The finder returns its candidates ordered by similarity — most relevant to the angle first, which is the right order for discovery (explore has no goal to rank toward, so it doesn't re-score; size and freshness are shown as facts per candidate, not used to reorder). Show the strongest ~5–8 in the angle's words — name · what it means · ~size · freshness · why it surfaced — as the candidate card (per step 2), here at depth: sizes human-rounded, honest count of the rest, similarity legible. Then end at the decision, same gate as every beat: strongest few as options, "Other" for number-picks and steers. If the finder couldn't match the concept, surface it honestly: "nothing tight for 'X'; the closest is 'Y' — want it, or drop the angle?" Never invent a signal or silently substitute a weak match.
Picks apply immediately: keeps are tracked, a "not for me" is recorded and never resurfaced, unpicked candidates stay candidates.
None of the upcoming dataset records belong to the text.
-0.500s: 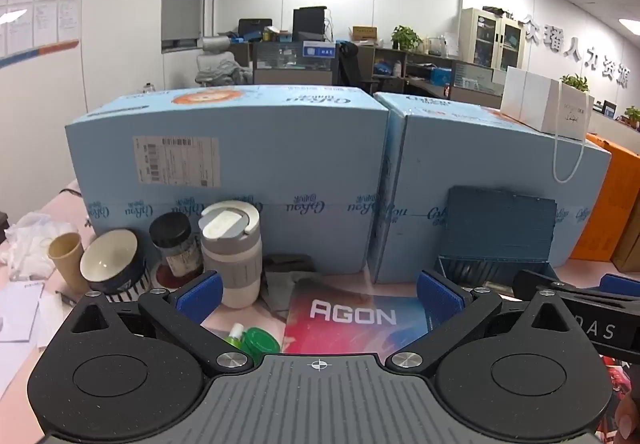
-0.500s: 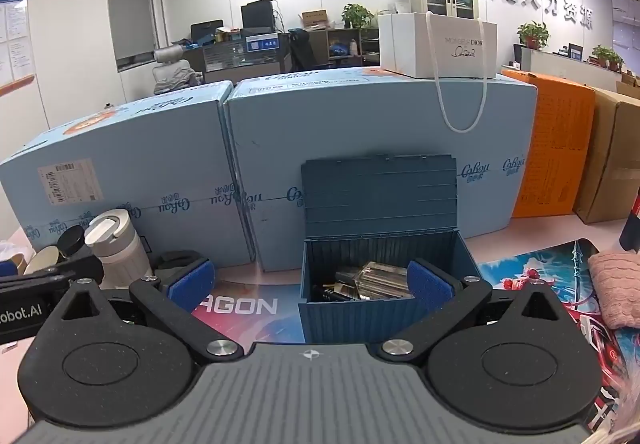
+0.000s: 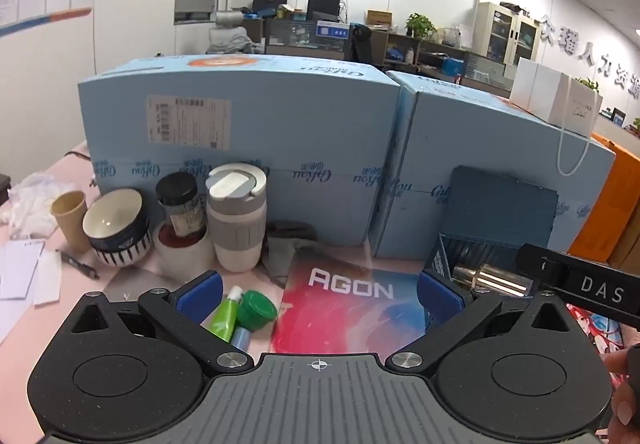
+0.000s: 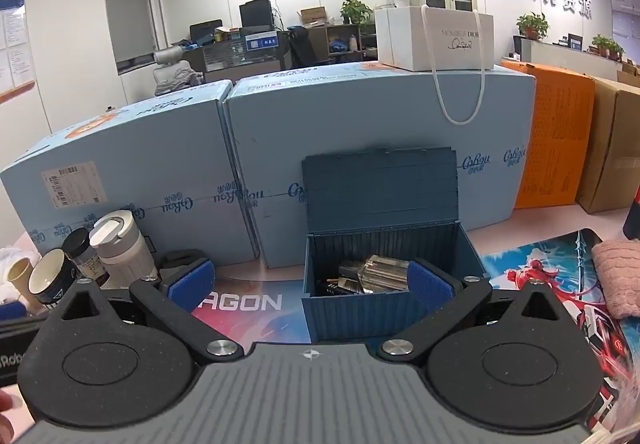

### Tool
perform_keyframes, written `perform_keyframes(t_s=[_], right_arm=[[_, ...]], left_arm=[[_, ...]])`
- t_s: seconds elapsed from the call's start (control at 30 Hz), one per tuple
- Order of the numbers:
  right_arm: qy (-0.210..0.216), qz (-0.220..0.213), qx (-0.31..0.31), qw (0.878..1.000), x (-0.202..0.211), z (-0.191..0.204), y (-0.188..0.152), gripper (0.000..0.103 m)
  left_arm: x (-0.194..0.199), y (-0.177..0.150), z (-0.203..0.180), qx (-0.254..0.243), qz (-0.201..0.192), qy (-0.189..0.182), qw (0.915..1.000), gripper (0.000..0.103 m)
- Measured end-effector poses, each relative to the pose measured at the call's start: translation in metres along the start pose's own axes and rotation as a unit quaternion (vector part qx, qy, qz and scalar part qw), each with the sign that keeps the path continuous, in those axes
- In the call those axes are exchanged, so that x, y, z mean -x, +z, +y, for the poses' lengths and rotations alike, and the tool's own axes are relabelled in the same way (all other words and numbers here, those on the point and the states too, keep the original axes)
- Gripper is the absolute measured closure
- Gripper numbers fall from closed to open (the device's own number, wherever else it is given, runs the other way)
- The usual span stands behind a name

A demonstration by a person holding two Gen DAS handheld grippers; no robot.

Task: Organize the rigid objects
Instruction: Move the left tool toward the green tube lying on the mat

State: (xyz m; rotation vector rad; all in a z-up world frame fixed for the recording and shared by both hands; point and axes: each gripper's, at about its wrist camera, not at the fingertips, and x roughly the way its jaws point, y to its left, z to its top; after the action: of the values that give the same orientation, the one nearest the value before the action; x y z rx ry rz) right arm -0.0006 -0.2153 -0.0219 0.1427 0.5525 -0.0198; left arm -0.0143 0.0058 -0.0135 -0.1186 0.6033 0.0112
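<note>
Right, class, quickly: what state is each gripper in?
Left gripper: jaws open, holding nothing.
Right gripper: jaws open, holding nothing.

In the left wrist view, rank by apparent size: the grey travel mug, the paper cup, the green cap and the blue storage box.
1. blue storage box
2. grey travel mug
3. paper cup
4. green cap, though it lies nearest the camera, so its rank against the cup is unsure.

A ribbed, matt blue plastic box (image 4: 360, 318) holds a shiny metallic bottle (image 4: 382, 276). The desk mat (image 3: 352, 308) looks smooth and glossy. Light blue cardboard cartons (image 3: 240, 148) stand matt behind a glazed ceramic bowl (image 3: 116, 228).
</note>
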Motion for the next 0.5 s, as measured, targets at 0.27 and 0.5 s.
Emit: perform_keyframes(t_s=[0.27,0.5], right_arm=[[0.010,0.005,-0.004,1.000,0.005,-0.004,-0.001,0.000],[-0.003,0.004,-0.018,1.000,0.009,-0.013,-0.001,0.000]], left_arm=[[0.009,-0.003,0.000,0.014,0.008,-0.050,0.9986,0.000],[0.008,-0.003,-0.011,-0.004,0.014,-0.055,0.9984,0.000]])
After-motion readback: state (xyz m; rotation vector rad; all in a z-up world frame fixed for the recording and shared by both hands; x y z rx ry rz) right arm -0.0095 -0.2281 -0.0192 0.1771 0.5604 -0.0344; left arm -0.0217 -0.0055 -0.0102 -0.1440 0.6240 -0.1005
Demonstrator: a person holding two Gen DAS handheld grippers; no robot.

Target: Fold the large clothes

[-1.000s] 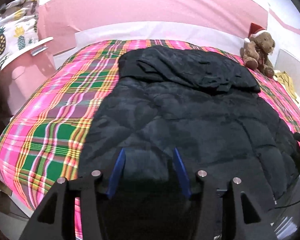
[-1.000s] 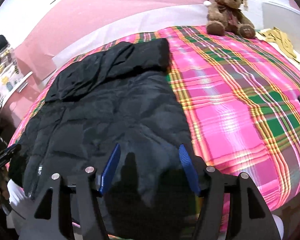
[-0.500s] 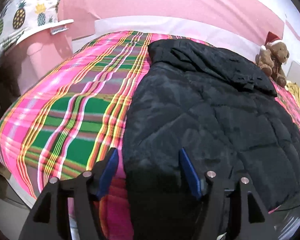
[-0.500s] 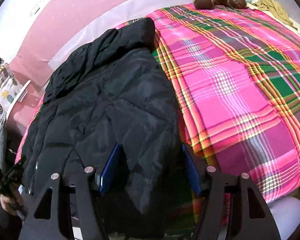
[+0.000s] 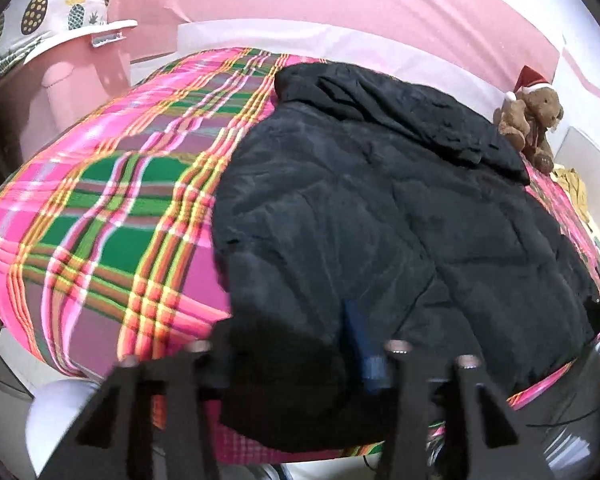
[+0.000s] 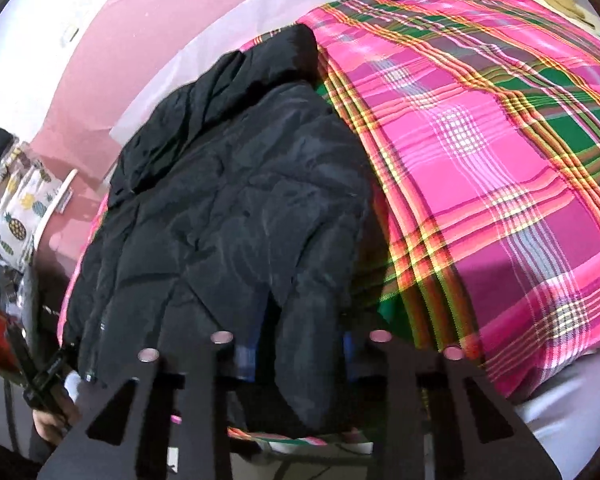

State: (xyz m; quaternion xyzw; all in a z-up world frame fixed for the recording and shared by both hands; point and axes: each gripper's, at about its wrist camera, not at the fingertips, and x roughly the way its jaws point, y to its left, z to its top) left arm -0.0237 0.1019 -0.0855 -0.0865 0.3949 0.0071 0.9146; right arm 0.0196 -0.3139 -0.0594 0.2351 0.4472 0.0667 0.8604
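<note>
A black puffy jacket lies flat on a pink and green plaid bedspread, hood at the far end. My left gripper is at the jacket's near left corner, and its jaws are closing with the hem bunched between them. One blue pad shows; fabric hides the other. My right gripper is at the near right corner of the jacket, and its jaws are closing with padded fabric filling the gap between the blue pads.
A teddy bear in a red hat sits at the bed's far right corner, beside yellow cloth. A pink bedside unit with pineapple-print fabric stands to the left. The bed's near edge lies just under both grippers.
Both grippers have sunk to the jacket's near hem, and their jaws have narrowed onto the fabric. The left one has also slid leftward to the jacket's left corner.
</note>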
The kept set isn't the goal — it's what carries into /watt:audience — but show it so they see what they're accumulating. On every change to the kept set, render it as the pool view — kept signals by angle, sizes, freshness — and hold it in session. Explore writes no file: it discovers and describes, never persists a composition. Saving the kept signals as a durable audience record is /watt:audience's job, the moment the user takes them forward.
Track each kept signal with its internal role (core for a defining signal, must-have, or exclusion) and its trait_hash — advisors dispatch by hash, and the picks carry into /watt:audience by hash and role. Hold the angles map too — open / covered / set-aside per angle — the convergence map (step 7) and the recommender's coverage picture (step 6). The pool view shows the kept signals — the Language ban covers it (no operator badges), and verified figures only: an unverified figure keeps its caveat in what you track, never in the visual.
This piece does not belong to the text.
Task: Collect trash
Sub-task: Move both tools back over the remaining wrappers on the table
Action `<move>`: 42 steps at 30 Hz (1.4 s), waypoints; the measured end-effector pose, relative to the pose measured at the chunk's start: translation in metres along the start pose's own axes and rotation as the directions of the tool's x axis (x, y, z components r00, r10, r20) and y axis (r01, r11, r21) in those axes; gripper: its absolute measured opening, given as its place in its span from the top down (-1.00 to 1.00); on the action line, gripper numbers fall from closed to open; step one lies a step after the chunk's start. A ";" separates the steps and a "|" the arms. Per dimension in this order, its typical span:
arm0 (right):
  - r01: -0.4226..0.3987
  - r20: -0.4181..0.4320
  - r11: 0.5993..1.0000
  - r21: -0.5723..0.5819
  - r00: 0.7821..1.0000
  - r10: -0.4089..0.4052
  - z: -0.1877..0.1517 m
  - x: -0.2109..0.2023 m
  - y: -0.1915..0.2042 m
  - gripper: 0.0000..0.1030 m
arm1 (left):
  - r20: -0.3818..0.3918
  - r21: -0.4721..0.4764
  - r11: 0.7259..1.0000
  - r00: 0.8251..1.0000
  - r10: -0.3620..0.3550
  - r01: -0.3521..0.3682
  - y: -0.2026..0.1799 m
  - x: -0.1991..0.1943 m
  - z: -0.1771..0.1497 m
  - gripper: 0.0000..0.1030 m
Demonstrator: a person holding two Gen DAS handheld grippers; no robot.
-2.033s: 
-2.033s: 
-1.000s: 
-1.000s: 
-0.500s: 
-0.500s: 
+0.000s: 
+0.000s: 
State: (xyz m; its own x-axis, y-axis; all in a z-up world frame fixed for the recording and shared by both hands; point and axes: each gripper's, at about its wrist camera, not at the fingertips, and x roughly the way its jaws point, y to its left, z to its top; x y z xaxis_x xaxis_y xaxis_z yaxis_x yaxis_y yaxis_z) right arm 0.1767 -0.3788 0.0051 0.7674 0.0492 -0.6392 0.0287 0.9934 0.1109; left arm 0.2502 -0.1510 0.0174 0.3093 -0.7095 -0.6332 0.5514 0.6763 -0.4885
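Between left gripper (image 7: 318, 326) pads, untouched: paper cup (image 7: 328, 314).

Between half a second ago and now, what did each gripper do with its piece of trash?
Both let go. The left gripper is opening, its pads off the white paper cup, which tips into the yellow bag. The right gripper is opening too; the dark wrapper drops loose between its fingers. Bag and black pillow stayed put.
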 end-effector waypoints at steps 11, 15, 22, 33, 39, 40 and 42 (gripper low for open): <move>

signal-profiler, only when the user says goWhen the user wants to know how the signals stack up — "are these any good?", "how can I sharpen this?", usually once a few are in hand across more than one angle — offer the read: "You've found 9 signals across three angles — want a read of how they look?" Only on yes, dispatch signal-profiler on the signals in hand — by trait_hash, with the original idea as the grounding frame so relevance is comparable across signals that came from different probes, and no ranking method (explore ranks nothing — you want the profile, not an ordering). It returns each signal's feature vector — relevance, freshness, rarity/specificity, breadth/size, coverage — entirely set-free, touching no people.
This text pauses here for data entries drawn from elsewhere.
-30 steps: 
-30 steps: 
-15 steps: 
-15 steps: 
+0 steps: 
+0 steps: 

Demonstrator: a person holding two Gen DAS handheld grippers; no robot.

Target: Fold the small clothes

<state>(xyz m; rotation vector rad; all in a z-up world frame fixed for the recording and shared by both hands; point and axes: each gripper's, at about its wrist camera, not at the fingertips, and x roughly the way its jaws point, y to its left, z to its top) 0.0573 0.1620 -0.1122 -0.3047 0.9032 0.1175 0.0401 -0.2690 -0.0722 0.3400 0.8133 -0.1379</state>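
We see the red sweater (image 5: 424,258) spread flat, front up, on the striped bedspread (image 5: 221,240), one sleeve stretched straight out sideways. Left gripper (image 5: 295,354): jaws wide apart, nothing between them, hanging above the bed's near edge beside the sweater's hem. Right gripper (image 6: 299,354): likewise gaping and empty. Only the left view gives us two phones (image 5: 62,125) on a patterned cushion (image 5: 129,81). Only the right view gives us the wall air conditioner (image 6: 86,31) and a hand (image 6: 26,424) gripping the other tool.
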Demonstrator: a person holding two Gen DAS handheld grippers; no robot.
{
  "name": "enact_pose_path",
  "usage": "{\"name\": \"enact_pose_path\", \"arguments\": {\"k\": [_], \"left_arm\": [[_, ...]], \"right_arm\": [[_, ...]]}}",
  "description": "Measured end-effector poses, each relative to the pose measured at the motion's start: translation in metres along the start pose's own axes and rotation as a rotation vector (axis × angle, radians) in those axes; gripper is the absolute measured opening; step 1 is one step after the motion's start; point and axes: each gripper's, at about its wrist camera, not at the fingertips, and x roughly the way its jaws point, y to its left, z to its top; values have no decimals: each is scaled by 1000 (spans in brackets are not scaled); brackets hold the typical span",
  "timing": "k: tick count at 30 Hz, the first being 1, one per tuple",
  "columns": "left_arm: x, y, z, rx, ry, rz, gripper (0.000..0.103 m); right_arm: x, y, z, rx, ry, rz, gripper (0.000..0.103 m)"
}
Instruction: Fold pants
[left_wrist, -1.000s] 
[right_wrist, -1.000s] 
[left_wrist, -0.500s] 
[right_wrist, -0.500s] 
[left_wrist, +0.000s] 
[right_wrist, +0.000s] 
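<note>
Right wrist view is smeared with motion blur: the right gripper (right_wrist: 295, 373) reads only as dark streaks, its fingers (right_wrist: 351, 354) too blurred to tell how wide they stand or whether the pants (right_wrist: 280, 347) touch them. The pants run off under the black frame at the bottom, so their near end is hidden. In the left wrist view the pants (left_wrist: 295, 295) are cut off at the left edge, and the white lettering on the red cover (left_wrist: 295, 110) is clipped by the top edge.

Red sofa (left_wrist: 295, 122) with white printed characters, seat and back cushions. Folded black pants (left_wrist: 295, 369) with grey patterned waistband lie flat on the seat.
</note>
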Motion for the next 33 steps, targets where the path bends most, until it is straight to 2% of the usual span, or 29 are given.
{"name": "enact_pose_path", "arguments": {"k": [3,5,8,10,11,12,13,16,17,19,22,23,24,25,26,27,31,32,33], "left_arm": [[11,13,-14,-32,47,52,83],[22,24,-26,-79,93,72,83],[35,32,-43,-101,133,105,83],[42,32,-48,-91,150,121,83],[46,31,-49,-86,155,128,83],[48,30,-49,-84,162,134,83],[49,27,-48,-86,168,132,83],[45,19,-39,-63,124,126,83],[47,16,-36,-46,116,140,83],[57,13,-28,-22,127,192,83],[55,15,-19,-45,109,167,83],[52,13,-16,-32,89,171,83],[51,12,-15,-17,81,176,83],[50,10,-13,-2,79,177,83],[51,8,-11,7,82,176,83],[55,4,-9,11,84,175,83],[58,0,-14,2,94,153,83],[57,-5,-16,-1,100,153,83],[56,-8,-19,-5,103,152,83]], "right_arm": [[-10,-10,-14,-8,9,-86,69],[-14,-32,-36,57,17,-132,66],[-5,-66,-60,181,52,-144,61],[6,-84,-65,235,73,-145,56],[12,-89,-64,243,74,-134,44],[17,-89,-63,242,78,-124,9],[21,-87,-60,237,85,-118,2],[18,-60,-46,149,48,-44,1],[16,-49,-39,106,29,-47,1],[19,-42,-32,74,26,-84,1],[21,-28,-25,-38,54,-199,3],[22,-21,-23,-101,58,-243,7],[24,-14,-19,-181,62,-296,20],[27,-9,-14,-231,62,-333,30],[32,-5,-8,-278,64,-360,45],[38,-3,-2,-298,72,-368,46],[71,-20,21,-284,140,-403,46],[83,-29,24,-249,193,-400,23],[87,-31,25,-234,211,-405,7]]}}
Render the read as the profile view — the profiler's axes visible per signal (relevance · freshness · rarity/specificity · breadth/size · coverage), grouped by angle, strongest first within each group, sizes human-rounded — so why one signal reads tighter than another is answerable from what's on screen. It's a render, never a prose list or a markdown table: the axes ride the visual. Lead with a 3–5 sentence plain-English summary alongside it — facts about how the signals look (which are tight and fresh, which are broad, which are thin), no recommendation — and show how the read was produced. Pair it with the domain-and-coverage picture you already hold in session (which angles are covered vs. thin, which domains the kept signals span, what's untouched). The profile view is the metric surface; the pool view stays the kept-set carrier (size · freshness), and a kept-set change still re-renders that (step 4) — they're two renders, not one folded into the other. If the profile flags any signal it couldn't refresh (unverified / null relevance), say so plainly and keep the flag — never present an unrefreshed figure as fresh.
Dispatch signal-recommender after a read, or when the user asks what else is out there — never on your own initiative between beats. (A one-line "worth a look" from data already in hand costs nothing — but it's one line, not a dispatch.) Send the explored territory, the reactions, and the coverage picture you hold in session (concepts probed, domains the kept signals span, what's thin or untouched) — that angle map is the recommender's richest evidence for unprobed domains and sharper probes. Render the return as exploration, in their language: "the graph also carries [adjacent concept] around this space, and you haven't touched [domain] signals yet — want me to go look?" Never a size move — there is no "too big" or "too small" in explore.
The walk converges when the user has their answer, not when a signal pool is "done". Track each angle as open, covered, or set-aside (deliberately parked): an angle is covered only when the user signals they're done with it — a pick plus a move-on, or an explicit "that's enough there" — never the moment its first pick lands; when in doubt it's open, and you offer to keep exploring it. When nothing is open, the next question offers the read (step 5); after the read, the close — with "keep exploring" an option at both. Convergence is offered, never imposed.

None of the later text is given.